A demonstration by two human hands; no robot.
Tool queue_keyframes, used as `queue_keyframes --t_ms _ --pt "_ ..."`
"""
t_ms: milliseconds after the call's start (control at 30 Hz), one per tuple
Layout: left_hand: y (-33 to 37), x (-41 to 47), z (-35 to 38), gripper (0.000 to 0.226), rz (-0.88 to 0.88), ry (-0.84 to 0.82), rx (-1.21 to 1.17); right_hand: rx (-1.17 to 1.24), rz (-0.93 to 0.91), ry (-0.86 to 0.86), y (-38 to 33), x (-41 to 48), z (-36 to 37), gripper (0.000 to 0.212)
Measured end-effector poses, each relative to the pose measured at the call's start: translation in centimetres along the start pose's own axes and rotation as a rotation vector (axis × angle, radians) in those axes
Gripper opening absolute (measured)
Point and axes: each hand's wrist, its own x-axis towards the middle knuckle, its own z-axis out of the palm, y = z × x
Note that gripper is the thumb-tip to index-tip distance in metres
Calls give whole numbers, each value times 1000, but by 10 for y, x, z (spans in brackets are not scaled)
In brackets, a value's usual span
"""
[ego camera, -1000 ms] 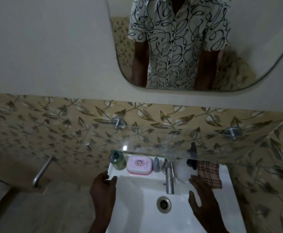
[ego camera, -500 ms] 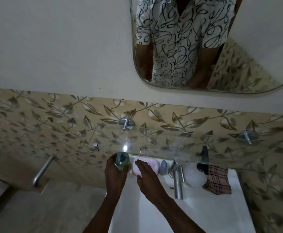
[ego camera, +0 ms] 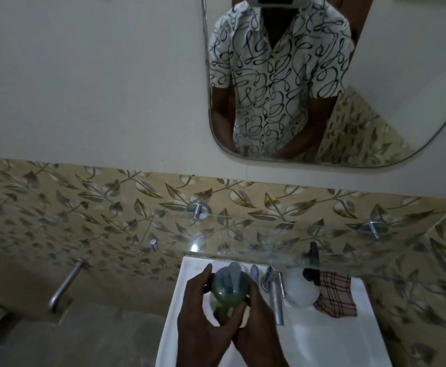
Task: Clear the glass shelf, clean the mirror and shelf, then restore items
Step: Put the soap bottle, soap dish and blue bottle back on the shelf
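Person at washbasin (ego camera: pixel 330 340), both hands lifting green bottle (ego camera: pixel 225 287) over basin's back-left corner, below glass shelf (ego camera: pixel 243 231). Left hand (ego camera: pixel 203 313) and right hand (ego camera: pixel 253 321) wrap fingers around it. Best kept upright, clearing shelf's front edge before setting down; mirror (ego camera: pixel 375 75) above.

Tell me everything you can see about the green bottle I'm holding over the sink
The green translucent plastic bottle has a rounded body and a pale grey-blue pump top, seen from above. It looks partly filled with green liquid. Both hands hold it above the white ceramic sink: the left hand wraps its left side, the right hand its right side and underside. It sits in front of and below the clear glass shelf, not touching it.
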Motion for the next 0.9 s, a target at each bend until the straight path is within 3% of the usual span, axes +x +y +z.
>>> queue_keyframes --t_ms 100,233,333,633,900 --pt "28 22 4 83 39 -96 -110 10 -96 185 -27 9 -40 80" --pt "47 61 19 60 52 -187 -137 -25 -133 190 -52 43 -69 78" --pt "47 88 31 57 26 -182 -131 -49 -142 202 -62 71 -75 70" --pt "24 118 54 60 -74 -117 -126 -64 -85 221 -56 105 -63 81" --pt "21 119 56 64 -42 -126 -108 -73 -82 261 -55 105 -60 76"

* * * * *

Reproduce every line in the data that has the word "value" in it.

**ANSWER SPACE:**
Calls give whole numbers, each value times 1000, but by 10 for y, x, z (spans in brackets are not scaled)
In brackets, a value's usual span

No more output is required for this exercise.